Restate the whole listing below word for word and keep the images out.

### [INFORMATION SHOWN]

--- START ---

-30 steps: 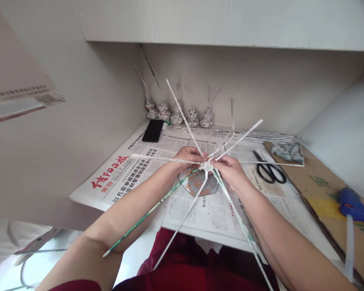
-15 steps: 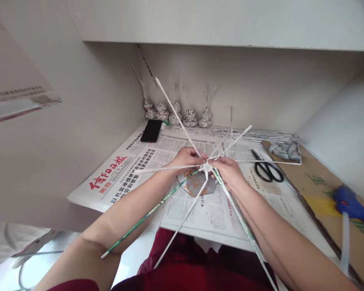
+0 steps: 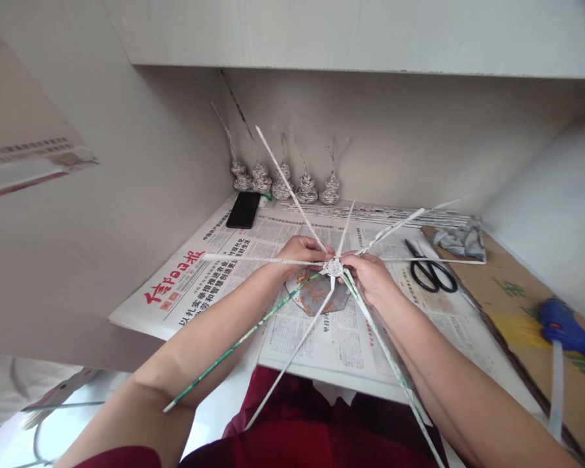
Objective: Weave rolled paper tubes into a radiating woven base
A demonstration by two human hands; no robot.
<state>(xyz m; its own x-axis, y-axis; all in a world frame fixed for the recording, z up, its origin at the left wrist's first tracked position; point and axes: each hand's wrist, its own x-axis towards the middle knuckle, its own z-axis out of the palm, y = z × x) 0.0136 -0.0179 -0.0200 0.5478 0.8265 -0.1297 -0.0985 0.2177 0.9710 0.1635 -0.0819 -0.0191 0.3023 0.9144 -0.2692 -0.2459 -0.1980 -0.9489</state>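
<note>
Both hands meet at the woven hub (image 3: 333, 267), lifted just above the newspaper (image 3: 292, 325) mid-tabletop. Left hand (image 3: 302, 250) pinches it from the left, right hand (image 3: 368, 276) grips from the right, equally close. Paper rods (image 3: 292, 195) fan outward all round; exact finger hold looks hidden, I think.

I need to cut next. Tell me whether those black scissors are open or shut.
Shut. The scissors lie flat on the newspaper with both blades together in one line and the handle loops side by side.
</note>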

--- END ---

### [PROBLEM SOLUTION]
-30 steps: 
-15 steps: 
+0 steps: 
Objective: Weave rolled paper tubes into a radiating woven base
A demonstration by two human hands; no robot.
<state>(xyz m; its own x-axis, y-axis; all in a world frame fixed for the recording, z up, its origin at the left wrist's first tracked position; point and axes: each hand's wrist, its own x-axis towards the middle knuckle, its own z-axis out of the palm, y = z × x) 0.0136 -0.0179 -0.0200 0.5478 0.8265 -0.1297 -0.0985 0.2177 0.9710 0.1635 -0.0819 -0.0191 0.3023 0.9144 -0.2692 -0.2459 -0.1980 -0.9489</state>
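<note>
Both hands meet at the woven hub (image 3: 333, 267), lifted just above the newspaper (image 3: 292, 325) mid-tabletop. Left hand (image 3: 302, 250) pinches it from the left, right hand (image 3: 368, 276) grips from the right, equally close. Paper rods (image 3: 292, 195) fan outward all round; exact finger hold looks hidden, I think.

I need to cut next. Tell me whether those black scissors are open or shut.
Shut. The scissors lie flat on the newspaper with both blades together in one line and the handle loops side by side.
</note>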

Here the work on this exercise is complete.